Jan 28,2016 - Last updated at Jan 28,2016

How should we view and respond to the growing flow of refugees and migrants from, within and beyond the Middle East?

Is this mainly a temporary humanitarian challenge? An occasional security threat? A cultural and political concern for mostly white and Christian Europe?

All of these are significant issues that need to be addressed, but perhaps the most important dimension of the growing refugee/migrant situation is what it tells us about the modern condition of the Arab world and, more specifically, its critical vulnerabilities in the quality of statehood and the fragility of citizenship.

The current large-scale flow of Arab refugees, migrants and displaced people fleeing for their lives and seeking new, more normal, lives elsewhere is not a new phenomenon; it has been going on for much of the past century. 

The Armenians constituted the first wave of modern refugees into the Arab region a century or more ago. Successively since then, the Arab world has seen large-scale refugee flows out of our countries, mostly due to regional and civil wars, from Palestine, Yemen, Somalia, Lebanon, Sudan, Iraq, Kuwait, Kurdistan, Libya and Syria. 
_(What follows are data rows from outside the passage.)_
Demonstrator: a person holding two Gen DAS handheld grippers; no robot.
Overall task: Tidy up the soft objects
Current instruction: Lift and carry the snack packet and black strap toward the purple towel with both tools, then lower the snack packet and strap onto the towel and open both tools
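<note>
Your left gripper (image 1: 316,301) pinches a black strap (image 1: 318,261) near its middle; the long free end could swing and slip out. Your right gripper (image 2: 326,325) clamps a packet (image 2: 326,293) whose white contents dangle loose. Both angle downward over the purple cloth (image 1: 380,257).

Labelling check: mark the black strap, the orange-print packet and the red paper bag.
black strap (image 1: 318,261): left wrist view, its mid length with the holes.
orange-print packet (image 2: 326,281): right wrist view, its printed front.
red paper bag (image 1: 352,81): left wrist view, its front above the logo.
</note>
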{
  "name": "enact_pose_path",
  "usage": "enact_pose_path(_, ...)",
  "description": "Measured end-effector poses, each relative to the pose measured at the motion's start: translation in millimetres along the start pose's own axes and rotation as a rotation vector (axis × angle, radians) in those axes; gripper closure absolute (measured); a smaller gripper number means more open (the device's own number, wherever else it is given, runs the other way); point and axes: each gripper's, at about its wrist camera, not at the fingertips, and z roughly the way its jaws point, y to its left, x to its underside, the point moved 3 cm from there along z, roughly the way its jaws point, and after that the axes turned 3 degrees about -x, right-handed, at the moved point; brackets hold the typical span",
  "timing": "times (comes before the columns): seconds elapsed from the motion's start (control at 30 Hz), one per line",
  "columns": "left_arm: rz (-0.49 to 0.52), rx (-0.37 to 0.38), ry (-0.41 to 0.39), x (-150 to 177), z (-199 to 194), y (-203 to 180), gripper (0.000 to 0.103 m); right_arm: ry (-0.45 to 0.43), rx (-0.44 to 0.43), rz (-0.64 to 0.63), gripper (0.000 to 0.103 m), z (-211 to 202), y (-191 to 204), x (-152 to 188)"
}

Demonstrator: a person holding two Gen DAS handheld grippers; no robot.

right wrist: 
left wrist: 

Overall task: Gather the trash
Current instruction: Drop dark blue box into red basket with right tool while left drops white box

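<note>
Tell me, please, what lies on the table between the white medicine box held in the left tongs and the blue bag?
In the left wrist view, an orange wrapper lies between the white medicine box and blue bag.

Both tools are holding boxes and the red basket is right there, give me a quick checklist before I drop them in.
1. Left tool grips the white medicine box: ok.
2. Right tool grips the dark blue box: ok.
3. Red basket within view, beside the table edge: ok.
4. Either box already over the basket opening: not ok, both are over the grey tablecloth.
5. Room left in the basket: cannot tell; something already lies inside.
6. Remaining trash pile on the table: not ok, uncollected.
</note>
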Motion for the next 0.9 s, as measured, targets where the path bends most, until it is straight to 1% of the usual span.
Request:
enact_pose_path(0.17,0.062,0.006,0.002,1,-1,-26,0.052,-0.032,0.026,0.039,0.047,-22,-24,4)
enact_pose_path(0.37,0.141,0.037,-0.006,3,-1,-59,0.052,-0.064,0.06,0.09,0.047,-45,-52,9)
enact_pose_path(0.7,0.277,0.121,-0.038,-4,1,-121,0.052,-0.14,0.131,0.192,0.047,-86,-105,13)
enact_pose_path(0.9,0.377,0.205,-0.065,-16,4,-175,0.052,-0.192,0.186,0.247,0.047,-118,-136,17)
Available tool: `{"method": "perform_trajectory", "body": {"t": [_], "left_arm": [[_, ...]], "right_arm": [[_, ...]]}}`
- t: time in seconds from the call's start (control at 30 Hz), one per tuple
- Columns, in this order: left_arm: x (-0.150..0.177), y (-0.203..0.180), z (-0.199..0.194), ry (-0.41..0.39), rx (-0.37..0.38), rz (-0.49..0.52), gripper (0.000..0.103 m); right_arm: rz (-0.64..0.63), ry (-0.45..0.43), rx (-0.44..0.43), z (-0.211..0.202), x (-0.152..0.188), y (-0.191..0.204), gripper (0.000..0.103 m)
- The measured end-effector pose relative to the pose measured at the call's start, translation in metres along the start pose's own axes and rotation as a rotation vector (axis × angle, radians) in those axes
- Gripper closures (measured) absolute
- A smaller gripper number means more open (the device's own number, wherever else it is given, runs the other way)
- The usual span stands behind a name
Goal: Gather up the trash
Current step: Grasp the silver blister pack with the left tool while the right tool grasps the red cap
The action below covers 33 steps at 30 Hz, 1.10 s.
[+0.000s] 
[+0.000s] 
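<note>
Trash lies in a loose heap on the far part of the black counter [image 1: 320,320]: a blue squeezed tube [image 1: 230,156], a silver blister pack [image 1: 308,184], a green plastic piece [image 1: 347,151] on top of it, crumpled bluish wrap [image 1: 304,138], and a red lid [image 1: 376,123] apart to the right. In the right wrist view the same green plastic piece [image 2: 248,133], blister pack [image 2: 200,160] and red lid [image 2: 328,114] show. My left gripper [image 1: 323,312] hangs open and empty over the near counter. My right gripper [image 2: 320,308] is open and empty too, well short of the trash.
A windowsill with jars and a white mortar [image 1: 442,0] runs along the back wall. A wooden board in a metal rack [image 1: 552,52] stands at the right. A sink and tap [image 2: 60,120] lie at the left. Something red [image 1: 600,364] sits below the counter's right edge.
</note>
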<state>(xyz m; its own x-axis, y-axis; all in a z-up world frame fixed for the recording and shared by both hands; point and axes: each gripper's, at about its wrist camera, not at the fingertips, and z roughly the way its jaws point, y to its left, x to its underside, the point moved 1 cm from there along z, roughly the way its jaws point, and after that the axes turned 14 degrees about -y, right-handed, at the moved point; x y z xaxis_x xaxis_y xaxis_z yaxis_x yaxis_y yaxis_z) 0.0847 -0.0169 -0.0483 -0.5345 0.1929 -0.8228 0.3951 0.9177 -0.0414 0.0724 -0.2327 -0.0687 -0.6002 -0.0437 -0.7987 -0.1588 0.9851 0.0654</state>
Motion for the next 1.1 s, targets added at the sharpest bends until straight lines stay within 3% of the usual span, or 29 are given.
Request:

So Arab refugeehood is a chronic, structural problem, not an occasional, unusual one.

The mostly unorganised, often desperate, movement of millions of refugees and migrants from Syria and other lands across the Middle East and further afield today reflects immense human suffering by innocent civilians, but also threatens to destabilise neighbouring countries and challenge European cultural and political traditions.

Mainly, though, refugeehood in times of conflict is the frightening mirror of our own modern legacy of erratic, superficial statehood and citizenship across much of the Arab world.

This is exacerbated by the reality that millions of Arabs have fled in times of peace to build better lives abroad because they could not live normal lives at home.

Millions of young, educated Arab men and women emigrated since the 1940s and now live prosperous, decent lives across the world.

Melbourne, New York, Buenos Aires and Marseilles offered them and their families something valuable that they could not find in their own Arab countries: respect, rights and opportunities as citizens in a society covered by the equal application of the rule of law to all.

Wars like those in Syria, Iraq, Palestine, Lebanon, Yemen and others accelerate the scourge of pan-Arab refugeehood and exile, but this problem of our most able young people fleeing for greener pastures in times of calm should wake us up to the real threat of dysfunctional statehood that does not allow all citizens to live an orderly life defined by predictability, equity, protections, basic services and opportunity.

Like most other aspects of contemporary issues in the Arab world, accurate and complete data on refugees is not available, due to several reasons: the inability or unwillingness of many governments in the region to track refugee movements, the often chaotic nature of how people flee in times of danger, and many refugees’ desire to transcend the controls of local governments to find a better life further away in Europe or other countries.

The numbers are frightening, as are the causes and consequences of millions of people fleeing for their lives for decades on end.

Probably over five million Syrians have left their country since 2011 alone — and at least another six million Syrians have been displaced internally. Over 250,000 were killed and many more were injured.

The flow of refugees is also measured in the millions in most other similar Arab episodes.

Long-term refugeehood and disenfranchisement also bring with them dangerous consequences, like political radicalism, some social destabilisation, economic stresses on host communities and occasional security threats.

Refugee camps and smaller informal communities across the region have long been venues where radical militants and assorted criminals set anchor, and engaged in terror and other crimes.

Prolonged statelessness and refugeehood also trigger new conflicts, such as how Palestine refugees’ status exacerbated conditions in Lebanon and Jordan, and also worsened Israeli-Lebanese and Israeli-Iranian relations.

The immediate challenge to meet the humanitarian needs of refugees, their legal status and rights, and host countries’ concerns is only part of the actual challenges that refugees and migrants represent.

The last 75 years or so in our region suggest that we must one day decide if we will ever address the sustained, structural and worsening weaknesses in statehood, political governance and citizenship vulnerabilities across most of the Arab world.

Refugees and migrants remind us of the deeper stresses, distortions and inequities within our societies that are the actual causes of the wars and desperation that are the immediate makers of today’s refugees and migrants.

No wonder nobody seems to know what to do about the refugees from Syria, or how to slow down the continuing flow from there.

For, nobody seems prepared to acknowledge the deeper structural flaws in statehood and citizenship that have plagued so many countries in the region for so many decades.

Normal people do not leave their countries — unless their countries are abnormal.